Syntax in NLP

Syntax is the study of how words combine to form phrases and sentences. In NLP, syntactic analysis gives a machine a structured view of a sentence — which words are heads, which are modifiers, and how they all fit together.

Two Views of Sentence Structure

NLP uses two primary frameworks for representing syntax:

Constituency (Phrase Structure) — sentences are nested phrases (NP, VP, PP). Focus is on grouping.

Dependency — words link to each other in head-modifier relationships. Focus is on grammatical function.

Sentence: "The fast robot processed the data."

Constituency:
  [S [NP The fast robot] [VP processed [NP the data]]]

Dependency:
  processed → robot  (nsubj)
  processed → data   (dobj)
  robot → The        (det)
  robot → fast       (amod)
  data → the         (det)

Context-Free Grammars (CFG)

A context-free grammar defines the valid rules for combining tokens into phrases:

import nltk

grammar = nltk.CFG.fromstring("""
  S  -> NP VP
  NP -> DT JJ NN | DT NN | NN
  VP -> VBD NP | VBD
  DT -> 'The' | 'the' | 'a'
  JJ -> 'fast' | 'large'
  NN -> 'robot' | 'data' | 'model'
  VBD -> 'processed' | 'analyzed'
""")

parser = nltk.ChartParser(grammar)
sentence = "The fast robot processed the data".split()

for tree in parser.parse(sentence):
    tree.pretty_print()
    tree.draw()  # opens a GUI window

Output tree structure:

         S
     ____|____
    NP        VP
  __|___     __|__
 DT JJ NN  VBD   NP
 |  |  |    |   _|__
The fast robot proc. DT  NN
                     |    |
                    the  data

Noun Phrase Chunking with NLTK

Chunking uses regex patterns over POS tags to extract phrases:

import nltk
from nltk import pos_tag, word_tokenize, RegexpParser

nltk.download('averaged_perceptron_tagger_eng')
nltk.download('punkt_tab')

chunk_grammar = r"""
  NP: {<DT>?<JJ>*<NN.*>+}   # Noun phrase
  VP: {<VB.*><NP>?}          # Verb phrase
"""

text = "The advanced language model processed a large dataset efficiently."
tokens = word_tokenize(text)
tagged = pos_tag(tokens)
parser = RegexpParser(chunk_grammar)
result = parser.parse(tagged)

for subtree in result.subtrees():
    if subtree.label() in ('NP', 'VP'):
        print(f"{subtree.label()}: {' '.join(w for w, t in subtree.leaves())}")

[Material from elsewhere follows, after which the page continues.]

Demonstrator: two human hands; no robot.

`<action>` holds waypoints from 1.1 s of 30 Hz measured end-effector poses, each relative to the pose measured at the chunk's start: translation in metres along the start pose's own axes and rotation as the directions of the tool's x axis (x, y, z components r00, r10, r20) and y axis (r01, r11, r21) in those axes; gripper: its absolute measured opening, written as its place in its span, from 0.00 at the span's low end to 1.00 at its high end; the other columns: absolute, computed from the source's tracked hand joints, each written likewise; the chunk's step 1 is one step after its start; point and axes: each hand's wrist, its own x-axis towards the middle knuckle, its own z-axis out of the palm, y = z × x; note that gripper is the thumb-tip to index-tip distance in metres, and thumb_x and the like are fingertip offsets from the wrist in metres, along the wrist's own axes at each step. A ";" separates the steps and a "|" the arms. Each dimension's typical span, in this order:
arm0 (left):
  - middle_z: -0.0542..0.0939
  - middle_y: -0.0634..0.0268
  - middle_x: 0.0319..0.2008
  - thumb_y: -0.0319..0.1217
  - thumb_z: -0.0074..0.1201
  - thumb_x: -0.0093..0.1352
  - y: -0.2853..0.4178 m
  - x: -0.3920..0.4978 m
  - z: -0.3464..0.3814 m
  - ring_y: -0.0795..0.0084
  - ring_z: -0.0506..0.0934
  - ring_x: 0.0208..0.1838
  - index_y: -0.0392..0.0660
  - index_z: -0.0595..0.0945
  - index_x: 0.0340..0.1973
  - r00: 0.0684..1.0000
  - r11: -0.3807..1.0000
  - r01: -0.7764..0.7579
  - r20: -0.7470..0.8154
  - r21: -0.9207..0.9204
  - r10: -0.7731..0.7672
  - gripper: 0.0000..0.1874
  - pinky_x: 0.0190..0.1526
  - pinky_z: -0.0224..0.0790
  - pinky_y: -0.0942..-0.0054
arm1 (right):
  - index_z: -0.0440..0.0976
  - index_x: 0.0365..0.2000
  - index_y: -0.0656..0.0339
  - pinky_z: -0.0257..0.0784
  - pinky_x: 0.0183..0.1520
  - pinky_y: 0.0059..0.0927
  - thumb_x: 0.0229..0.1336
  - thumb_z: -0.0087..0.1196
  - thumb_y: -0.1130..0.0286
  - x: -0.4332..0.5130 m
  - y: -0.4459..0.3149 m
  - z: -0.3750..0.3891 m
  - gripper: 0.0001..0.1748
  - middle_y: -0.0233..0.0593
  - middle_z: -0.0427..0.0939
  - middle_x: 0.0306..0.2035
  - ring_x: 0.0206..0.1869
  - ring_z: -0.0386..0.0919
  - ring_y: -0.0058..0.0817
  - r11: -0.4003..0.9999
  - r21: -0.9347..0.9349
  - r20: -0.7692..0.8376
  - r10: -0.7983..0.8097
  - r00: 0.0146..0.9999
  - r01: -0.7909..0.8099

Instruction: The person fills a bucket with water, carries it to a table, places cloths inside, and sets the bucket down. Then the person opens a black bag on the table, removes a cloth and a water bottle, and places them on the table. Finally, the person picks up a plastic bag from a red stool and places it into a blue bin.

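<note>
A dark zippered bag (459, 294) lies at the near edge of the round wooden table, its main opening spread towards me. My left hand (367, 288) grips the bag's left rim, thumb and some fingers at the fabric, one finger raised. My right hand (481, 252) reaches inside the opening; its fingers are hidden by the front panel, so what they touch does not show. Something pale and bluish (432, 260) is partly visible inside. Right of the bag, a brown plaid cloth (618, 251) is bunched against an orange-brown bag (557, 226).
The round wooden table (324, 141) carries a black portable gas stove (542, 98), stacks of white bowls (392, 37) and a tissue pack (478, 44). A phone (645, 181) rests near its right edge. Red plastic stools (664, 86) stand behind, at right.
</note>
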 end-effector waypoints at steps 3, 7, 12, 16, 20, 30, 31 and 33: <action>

# NP: The advanced language model
# VP: processed
# NP: a large dataset

Syntactic Analysis with spaCy

spaCy provides full syntactic analysis in a single pipeline call:

import spacy
nlp = spacy.load("en_core_web_sm")

text = "The startup launched its new AI product at the conference in San Francisco."
doc = nlp(text)

# Noun chunks — consecutive noun phrase segments
print("Noun chunks:")
for chunk in doc.noun_chunks:
    print(f"  {chunk.text:<30} root: {chunk.root.text}")

# Syntactic relations
print("\nDependencies:")
for token in doc:
    print(f"  {token.text:<15} --[{token.dep_}]--> {token.head.text}")

Visualizing Syntax Trees

from spacy import displacy

doc = nlp("Researchers published an influential paper on transformer models.")
displacy.render(doc, style="dep", jupyter=True)
# In a script:
# displacy.serve(doc, style="dep")

Why Syntax Still Matters

In the era of transformer models (2025), raw syntax trees are less commonly used as explicit features. But syntactic knowledge shapes:

Grammar checking tools — identifying agreement errors, wrong tense, misplaced modifiers
Question generation — converting declarative sentences to questions requires understanding heads and subjects
Relation extraction — finding “who did what to whom” in structured pipelines
Low-resource NLP — for languages where deep learning models are not available, grammar-based systems are still practical
Interpretability — understanding what a model is attending to by comparing with syntactic structure

Formal Grammars vs Neural Parsers

Approach	Accuracy	Speed	Flexibility
Rule-based CFG	Medium	Fast	Low
Statistical parsers (2010s)	Good	Medium	Medium
Neural parsers (spaCy, Stanza)	High	Fast	High
Fine-tuned BERT parsers	Very high	Moderate	Very high

Modern neural parsers trained on treebanks like Penn Treebank or Universal Dependencies achieve 95%+ labeled attachment score on English.